BEGIN EXTRACTED DATA

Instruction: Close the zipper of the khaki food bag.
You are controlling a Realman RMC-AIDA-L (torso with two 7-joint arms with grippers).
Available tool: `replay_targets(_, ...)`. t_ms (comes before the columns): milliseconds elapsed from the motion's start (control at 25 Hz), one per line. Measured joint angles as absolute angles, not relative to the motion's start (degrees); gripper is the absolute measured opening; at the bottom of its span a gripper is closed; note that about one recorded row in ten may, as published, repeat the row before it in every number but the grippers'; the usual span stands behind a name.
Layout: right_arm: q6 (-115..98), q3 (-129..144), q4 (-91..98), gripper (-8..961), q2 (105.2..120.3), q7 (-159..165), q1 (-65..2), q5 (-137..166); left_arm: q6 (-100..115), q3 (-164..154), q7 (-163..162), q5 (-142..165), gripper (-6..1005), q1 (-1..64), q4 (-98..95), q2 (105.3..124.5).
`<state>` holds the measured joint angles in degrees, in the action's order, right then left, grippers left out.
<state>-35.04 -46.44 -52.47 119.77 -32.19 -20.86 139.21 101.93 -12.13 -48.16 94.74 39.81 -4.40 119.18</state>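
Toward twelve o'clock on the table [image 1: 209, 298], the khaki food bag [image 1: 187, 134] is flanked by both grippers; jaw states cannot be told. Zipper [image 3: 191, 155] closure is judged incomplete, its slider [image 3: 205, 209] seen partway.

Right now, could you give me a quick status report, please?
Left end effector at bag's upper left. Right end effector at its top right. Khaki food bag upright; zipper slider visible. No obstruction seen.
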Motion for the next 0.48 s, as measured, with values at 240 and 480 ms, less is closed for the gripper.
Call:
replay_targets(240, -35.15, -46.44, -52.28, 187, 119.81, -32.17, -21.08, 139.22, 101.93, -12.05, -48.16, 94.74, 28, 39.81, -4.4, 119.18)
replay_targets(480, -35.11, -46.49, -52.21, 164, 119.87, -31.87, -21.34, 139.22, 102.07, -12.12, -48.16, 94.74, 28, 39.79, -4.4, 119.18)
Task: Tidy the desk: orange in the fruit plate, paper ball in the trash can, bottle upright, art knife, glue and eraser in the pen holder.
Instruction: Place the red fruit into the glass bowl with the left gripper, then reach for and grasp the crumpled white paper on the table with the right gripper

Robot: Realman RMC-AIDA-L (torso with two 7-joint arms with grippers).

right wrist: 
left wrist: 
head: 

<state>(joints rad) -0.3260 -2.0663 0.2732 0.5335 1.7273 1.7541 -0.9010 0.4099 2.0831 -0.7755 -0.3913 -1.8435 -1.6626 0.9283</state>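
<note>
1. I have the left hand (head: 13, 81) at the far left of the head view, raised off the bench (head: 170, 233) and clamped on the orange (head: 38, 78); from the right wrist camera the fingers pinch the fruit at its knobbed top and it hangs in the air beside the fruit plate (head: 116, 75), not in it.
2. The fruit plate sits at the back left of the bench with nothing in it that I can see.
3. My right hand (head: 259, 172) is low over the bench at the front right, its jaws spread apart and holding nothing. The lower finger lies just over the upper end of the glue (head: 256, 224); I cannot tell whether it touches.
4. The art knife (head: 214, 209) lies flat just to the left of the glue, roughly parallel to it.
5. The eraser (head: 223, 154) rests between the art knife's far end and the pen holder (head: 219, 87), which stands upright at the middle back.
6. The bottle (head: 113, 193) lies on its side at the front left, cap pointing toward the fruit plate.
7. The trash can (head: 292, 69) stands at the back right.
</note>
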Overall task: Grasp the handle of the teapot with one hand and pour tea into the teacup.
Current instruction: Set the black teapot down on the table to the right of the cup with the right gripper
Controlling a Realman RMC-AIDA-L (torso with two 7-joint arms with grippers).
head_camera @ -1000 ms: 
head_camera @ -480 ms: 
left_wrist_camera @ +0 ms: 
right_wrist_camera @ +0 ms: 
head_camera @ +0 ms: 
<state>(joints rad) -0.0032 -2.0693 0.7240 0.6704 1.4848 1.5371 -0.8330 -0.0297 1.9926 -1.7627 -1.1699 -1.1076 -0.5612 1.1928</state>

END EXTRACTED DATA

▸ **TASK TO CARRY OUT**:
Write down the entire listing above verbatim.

▸ **RESULT OF THE TASK**:
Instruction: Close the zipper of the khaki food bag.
You are controlling a Realman RMC-AIDA-L (torso with two 7-joint arms with grippers).
Available tool: `replay_targets(_, ...)`. t_ms (comes before the columns): milliseconds elapsed from the motion's start (control at 25 Hz), one per line. Measured joint angles as absolute angles, not relative to the motion's start (degrees); gripper is the absolute measured opening; at the bottom of its span a gripper is closed; note that about one recorded row in ten may, as published, repeat the row before it in every number but the grippers'; the usual span stands behind a name.
Layout: right_arm: q6 (-115..98), q3 (-129..144), q4 (-91..98), gripper (-8..961), q2 (105.2..120.3), q7 (-159..165), q1 (-65..2), q5 (-137..166); left_arm: q6 (-100..115), q3 (-164..154), q7 (-163..162), q5 (-142..165), gripper (-6..1005), q1 (-1..64), q4 (-98..95), q2 (105.3..124.5).
`<state>` holds the measured joint angles in degrees, in the action's order, right then left, grippers left out.
<state>-35.04 -46.44 -52.47 119.77 -32.19 -20.86 139.21 101.93 -12.13 -48.16 94.74 39.81 -4.40 119.18</state>
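Toward twelve o'clock on the table [image 1: 209, 298], the khaki food bag [image 1: 187, 134] is flanked by both grippers; jaw states cannot be told. Zipper [image 3: 191, 155] closure is judged incomplete, its slider [image 3: 205, 209] seen partway.

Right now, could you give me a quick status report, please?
Left end effector at bag's upper left. Right end effector at its top right. Khaki food bag upright; zipper slider visible. No obstruction seen.
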Motion for the next 0.48 s, as measured, with values at 240 and 480 ms, less is closed for the gripper.
Call:
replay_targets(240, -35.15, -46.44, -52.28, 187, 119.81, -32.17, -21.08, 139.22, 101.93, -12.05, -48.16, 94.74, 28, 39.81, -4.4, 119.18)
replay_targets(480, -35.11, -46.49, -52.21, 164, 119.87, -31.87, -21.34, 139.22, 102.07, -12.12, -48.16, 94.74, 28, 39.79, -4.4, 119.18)
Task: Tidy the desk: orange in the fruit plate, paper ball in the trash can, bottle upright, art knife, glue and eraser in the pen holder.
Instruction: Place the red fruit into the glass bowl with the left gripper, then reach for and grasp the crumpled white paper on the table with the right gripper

Robot: Realman RMC-AIDA-L (torso with two 7-joint arms with grippers).

right wrist: 
left wrist: 
head: 

<state>(joints rad) -0.3260 -2.0663 0.2732 0.5335 1.7273 1.7541 -0.9010 0.4099 2.0831 -0.7755 -0.3913 -1.8435 -1.6626 0.9283</state>
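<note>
1. I have the left hand (head: 13, 81) at the far left of the head view, raised off the bench (head: 170, 233) and clamped on the orange (head: 38, 78); from the right wrist camera the fingers pinch the fruit at its knobbed top and it hangs in the air beside the fruit plate (head: 116, 75), not in it.
2. The fruit plate sits at the back left of the bench with nothing in it that I can see.
3. My right hand (head: 259, 172) is low over the bench at the front right, its jaws spread apart and holding nothing. The lower finger lies just over the upper end of the glue (head: 256, 224); I cannot tell whether it touches.
4. The art knife (head: 214, 209) lies flat just to the left of the glue, roughly parallel to it.
5. The eraser (head: 223, 154) rests between the art knife's far end and the pen holder (head: 219, 87), which stands upright at the middle back.
6. The bottle (head: 113, 193) lies on its side at the front left, cap pointing toward the fruit plate.
7. The trash can (head: 292, 69) stands at the back right.
</note>
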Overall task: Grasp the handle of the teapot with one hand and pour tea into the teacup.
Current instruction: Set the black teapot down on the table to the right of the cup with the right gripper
Controlling a Realman RMC-AIDA-L (torso with two 7-joint arms with grippers).
head_camera @ -1000 ms: 
head_camera @ -480 ms: 
left_wrist_camera @ +0 ms: 
right_wrist_camera @ +0 ms: 
head_camera @ +0 ms: 
<state>(joints rad) -0.0032 -2.0693 0.7240 0.6704 1.4848 1.5371 -0.8330 -0.0297 1.9926 -1.7627 -1.1699 -1.1076 -0.5612 1.1928</state>

This output completes the exercise.